-- Opening Marker --
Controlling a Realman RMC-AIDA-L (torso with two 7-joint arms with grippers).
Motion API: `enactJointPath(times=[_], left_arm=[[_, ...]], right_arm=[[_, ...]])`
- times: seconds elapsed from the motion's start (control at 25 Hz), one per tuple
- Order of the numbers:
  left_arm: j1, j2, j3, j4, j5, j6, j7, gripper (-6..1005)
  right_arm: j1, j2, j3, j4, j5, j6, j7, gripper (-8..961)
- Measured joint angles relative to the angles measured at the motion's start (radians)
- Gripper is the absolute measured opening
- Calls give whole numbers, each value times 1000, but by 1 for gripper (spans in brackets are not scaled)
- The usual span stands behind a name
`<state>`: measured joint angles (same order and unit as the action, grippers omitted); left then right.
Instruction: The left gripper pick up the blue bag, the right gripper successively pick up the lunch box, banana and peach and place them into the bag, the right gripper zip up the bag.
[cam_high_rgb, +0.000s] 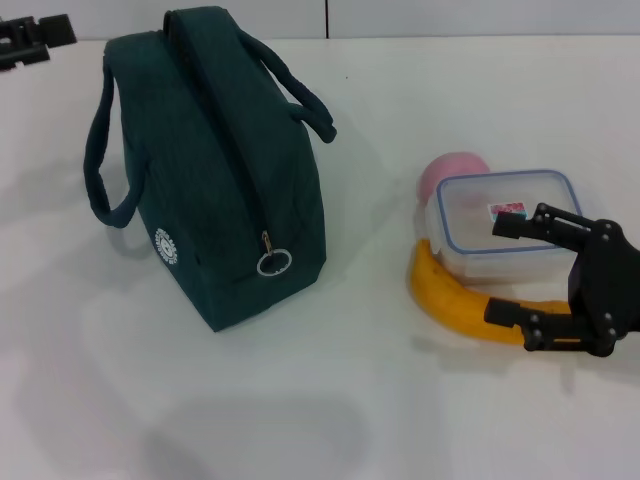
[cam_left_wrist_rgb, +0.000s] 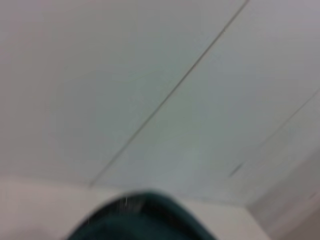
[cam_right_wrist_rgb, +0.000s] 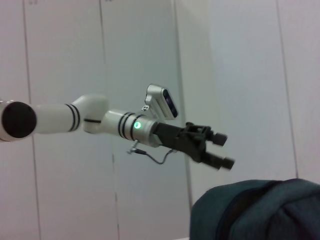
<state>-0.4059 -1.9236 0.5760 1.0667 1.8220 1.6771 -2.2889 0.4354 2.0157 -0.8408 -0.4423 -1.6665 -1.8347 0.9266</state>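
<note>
The blue bag (cam_high_rgb: 215, 180) stands upright at the table's left centre, its top zipper shut and the ring pull (cam_high_rgb: 273, 263) hanging at its near end. Its top also shows in the wrist views (cam_left_wrist_rgb: 142, 220) (cam_right_wrist_rgb: 260, 210). The clear lunch box (cam_high_rgb: 505, 225) with a blue-rimmed lid lies at the right. The banana (cam_high_rgb: 455, 300) curves along its near side and the pink peach (cam_high_rgb: 455, 172) sits behind it. My right gripper (cam_high_rgb: 508, 270) is open, one finger over the lid and the other over the banana. My left gripper (cam_high_rgb: 35, 40) (cam_right_wrist_rgb: 222, 150) hovers open behind the bag, holding nothing.
The white table (cam_high_rgb: 330, 400) stretches wide in front of the bag and between the bag and the food. A pale panelled wall (cam_right_wrist_rgb: 240, 75) rises behind the table's far edge.
</note>
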Motion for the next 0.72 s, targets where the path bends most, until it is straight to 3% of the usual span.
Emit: enactJointPath(times=[0.28, 0.72], left_arm=[[-23, 5, 144, 152, 136, 14, -385, 751], [-124, -9, 167, 102, 251, 26, -446, 724]], right_arm=[[-5, -1, 2, 1, 23, 11, -12, 871], [-6, -2, 2, 1, 23, 15, -16, 870]])
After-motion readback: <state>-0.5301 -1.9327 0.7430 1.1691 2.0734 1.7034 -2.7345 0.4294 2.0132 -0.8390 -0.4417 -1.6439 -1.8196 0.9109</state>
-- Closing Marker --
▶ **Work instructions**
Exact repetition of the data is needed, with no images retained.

▶ **Answer to this problem**
Controlling a Realman RMC-AIDA-L (torso with two 7-joint arms with grippers).
Motion API: `enactJointPath(times=[_], left_arm=[[_, ...]], right_arm=[[_, ...]])`
- times: seconds elapsed from the motion's start (control at 25 Hz), one per tuple
- Order of the numbers:
  left_arm: j1, j2, j3, j4, j5, j6, j7, gripper (-6..1005)
  right_arm: j1, j2, j3, j4, j5, j6, j7, gripper (-8..961)
- Measured joint angles relative to the angles measured at the motion's start (radians)
- Gripper is the absolute measured opening
- Calls give whole numbers, each value times 1000, but by 1 for gripper (spans in brackets are not scaled)
- The usual span stands behind a name
`<state>`: measured joint angles (same order and unit as the action, grippers omitted); left then right.
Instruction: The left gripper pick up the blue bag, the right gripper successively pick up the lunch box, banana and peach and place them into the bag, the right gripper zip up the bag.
[cam_high_rgb, +0.000s] 
[cam_left_wrist_rgb, +0.000s] 
[cam_right_wrist_rgb, +0.000s] 
<state>-0.4059 -1.9236 0.5760 1.0667 1.8220 1.6771 -2.2889 0.4354 2.0157 -0.8408 -0.4423 -1.6665 -1.8347 0.9266</state>
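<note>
The blue bag (cam_high_rgb: 215, 180) stands upright at the table's left centre, its top zipper shut and the ring pull (cam_high_rgb: 273, 263) hanging at its near end. Its top also shows in the wrist views (cam_left_wrist_rgb: 142, 220) (cam_right_wrist_rgb: 260, 210). The clear lunch box (cam_high_rgb: 505, 225) with a blue-rimmed lid lies at the right. The banana (cam_high_rgb: 455, 300) curves along its near side and the pink peach (cam_high_rgb: 455, 172) sits behind it. My right gripper (cam_high_rgb: 508, 270) is open, one finger over the lid and the other over the banana. My left gripper (cam_high_rgb: 35, 40) (cam_right_wrist_rgb: 222, 150) hovers open behind the bag, holding nothing.
The white table (cam_high_rgb: 330, 400) stretches wide in front of the bag and between the bag and the food. A pale panelled wall (cam_right_wrist_rgb: 240, 75) rises behind the table's far edge.
</note>
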Motion for the next 0.72 s, targets where the path bends most, until it is straight to 3% of the usual span.
Emit: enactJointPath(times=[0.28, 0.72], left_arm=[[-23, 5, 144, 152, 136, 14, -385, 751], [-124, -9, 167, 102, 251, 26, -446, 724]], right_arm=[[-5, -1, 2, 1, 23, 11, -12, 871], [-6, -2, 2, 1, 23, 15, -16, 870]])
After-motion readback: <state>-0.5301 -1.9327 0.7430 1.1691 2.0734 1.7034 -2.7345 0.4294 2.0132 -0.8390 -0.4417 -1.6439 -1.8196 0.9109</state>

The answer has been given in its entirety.